Dans les temples, en Chine ou au Japon, le personnage de ce bodhisattva est sans doute celui qui est le plus représenté, on le trouve
même dans les temple taoïstes ou dans ceux consacrés
aux divinités tutélaires. Il est intéressant de noter
comment au sein du bouddhisme la dévotion populaire a évolué.
Dans un premier temps le bouddha historique (Shakyamuni)
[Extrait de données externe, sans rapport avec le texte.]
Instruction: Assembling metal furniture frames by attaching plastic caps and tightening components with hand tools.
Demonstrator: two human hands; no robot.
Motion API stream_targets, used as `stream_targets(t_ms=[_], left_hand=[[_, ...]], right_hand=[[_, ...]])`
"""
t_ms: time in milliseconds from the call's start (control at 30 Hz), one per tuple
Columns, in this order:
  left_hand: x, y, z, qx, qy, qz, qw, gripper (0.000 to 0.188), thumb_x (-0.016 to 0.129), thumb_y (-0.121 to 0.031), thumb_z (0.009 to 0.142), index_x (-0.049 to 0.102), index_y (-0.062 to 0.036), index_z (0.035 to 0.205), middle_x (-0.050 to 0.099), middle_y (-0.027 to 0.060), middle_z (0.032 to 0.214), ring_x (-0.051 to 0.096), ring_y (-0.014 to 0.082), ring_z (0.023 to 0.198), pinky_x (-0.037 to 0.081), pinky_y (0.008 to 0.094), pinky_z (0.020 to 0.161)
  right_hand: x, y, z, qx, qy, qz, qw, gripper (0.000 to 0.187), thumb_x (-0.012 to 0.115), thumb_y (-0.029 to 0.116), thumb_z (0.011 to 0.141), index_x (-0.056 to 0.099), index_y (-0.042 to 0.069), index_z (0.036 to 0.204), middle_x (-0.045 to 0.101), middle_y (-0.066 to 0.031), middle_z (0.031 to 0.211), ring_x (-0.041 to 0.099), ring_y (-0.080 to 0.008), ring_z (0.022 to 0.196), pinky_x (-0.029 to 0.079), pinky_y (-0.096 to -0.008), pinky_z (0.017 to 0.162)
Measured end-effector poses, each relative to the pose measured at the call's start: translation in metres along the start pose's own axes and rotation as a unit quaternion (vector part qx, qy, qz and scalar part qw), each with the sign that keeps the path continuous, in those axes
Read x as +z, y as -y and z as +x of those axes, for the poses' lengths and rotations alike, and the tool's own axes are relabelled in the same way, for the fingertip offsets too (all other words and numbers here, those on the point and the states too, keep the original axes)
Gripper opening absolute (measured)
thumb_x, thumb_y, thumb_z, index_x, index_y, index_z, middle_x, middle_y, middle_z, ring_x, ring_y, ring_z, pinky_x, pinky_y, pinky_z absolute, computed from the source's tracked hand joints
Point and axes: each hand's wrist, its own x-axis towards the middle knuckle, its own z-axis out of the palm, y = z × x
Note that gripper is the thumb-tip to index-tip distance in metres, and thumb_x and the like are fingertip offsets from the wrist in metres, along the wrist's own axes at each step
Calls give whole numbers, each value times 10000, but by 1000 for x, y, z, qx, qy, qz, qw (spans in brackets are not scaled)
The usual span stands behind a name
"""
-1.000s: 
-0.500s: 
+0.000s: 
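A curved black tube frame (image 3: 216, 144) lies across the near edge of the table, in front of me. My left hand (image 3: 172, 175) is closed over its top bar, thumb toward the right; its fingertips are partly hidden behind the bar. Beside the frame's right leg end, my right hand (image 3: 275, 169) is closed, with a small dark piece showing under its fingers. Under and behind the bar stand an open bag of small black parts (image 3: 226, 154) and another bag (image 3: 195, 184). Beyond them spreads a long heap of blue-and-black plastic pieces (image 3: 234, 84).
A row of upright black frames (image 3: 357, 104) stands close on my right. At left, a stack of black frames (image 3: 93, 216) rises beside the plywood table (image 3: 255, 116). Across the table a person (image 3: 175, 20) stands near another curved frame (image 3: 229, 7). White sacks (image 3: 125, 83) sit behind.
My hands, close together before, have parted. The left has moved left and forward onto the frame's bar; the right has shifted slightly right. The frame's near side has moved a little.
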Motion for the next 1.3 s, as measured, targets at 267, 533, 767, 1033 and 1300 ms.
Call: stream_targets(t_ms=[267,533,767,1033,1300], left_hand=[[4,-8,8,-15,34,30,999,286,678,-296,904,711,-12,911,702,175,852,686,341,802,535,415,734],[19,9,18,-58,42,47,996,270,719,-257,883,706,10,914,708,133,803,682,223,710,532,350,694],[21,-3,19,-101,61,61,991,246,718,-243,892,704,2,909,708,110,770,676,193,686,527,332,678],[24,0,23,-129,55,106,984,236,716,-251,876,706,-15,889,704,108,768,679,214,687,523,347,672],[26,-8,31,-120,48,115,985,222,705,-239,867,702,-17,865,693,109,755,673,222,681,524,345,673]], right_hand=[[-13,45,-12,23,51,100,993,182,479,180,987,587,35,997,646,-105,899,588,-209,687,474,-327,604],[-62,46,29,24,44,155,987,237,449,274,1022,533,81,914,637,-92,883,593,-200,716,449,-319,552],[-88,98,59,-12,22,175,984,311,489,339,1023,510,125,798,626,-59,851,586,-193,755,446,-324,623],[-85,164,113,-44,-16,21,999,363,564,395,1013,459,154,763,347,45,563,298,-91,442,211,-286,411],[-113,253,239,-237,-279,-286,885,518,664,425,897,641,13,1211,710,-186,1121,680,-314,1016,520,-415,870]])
a été vénéré, puis un bouddha légendaire
est apparu. Ce personnage idéalisé était forcé
de garder quelques liens avec le bouddha historique avec lequel il partageait
les éléments fixés dans la tradition initiale. On
a pu rajouter de nouvelles péripéties à sa légende
par le biais de récits de ses vies antérieures. Finalement
des bouddhas qui apparaissaient de façon symbolique dans les sutras
ont gagné en autonomie ou ont été le réceptacle
de cultes non bouddhiques (cf. Amida). Enfin
la ferveur populaire, sans doute encouragée par une partie du clergé,
a dégagé des sutras des personnages aptes à exaucer
les demandes les plus courantes des fidèles et les a réinvesti.
Le cas du bodhisattva Avalokiteshvara (Contemplateur
des Sons) qui du coup se voit représenté sous une apparence
féminine et devient une sorte de déesse n’en demeure
pas moins exemplaire de cette tendance.